Rachel and I got split up today. We had a team of 9 people and wound up being too many to go to Delmas 31, so Rachel and her team went to Petionville (a different camp from Sean Penn's) and I went to Delmas 31 with my team. On my team we had Cortney, a fourth year medical student; Ed, an EMT from Portland; Mike, an EMT from Portland, and a translator/Haitian medical student studying in England named Whites. We had a busy day, saw 146 patients in about 5 hours. I saw 33 myself, which was just about average with what everyone else did. I may be slow at home, but I'm average here. :)

Today's cases were much like the last several days', but I saw almost no pregnant women or babies. Lots of young men and women with stomachaches and headaches.
The last patient of the day was Cortney's -- a 9 year old girl with R lower quadrant abdominal pain.
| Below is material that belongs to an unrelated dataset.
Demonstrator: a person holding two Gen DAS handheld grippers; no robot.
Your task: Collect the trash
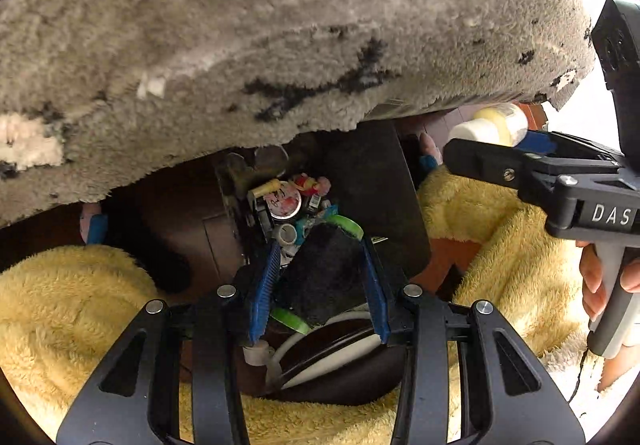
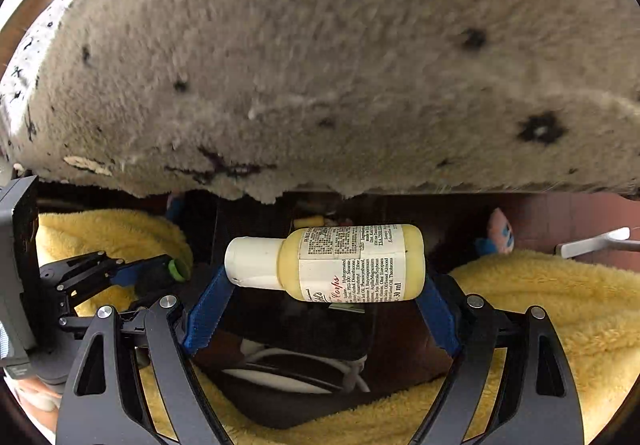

She was exquisitely tender and pushing on the L side made her R side hurt (a bad sign.) She didn't have a fever but we were certain we needed to at least rule out appendicitis. I called Miquette at Quisqueya, and she told us to take the girl to Grace hospital. A guy at the door of Grace hospital waved us away, saying they were full. We then drove to L'Hopital du Paix (Peace Hospital). I walked in with the mom and girl, and asked the security guard where the emergency room was. He pointed.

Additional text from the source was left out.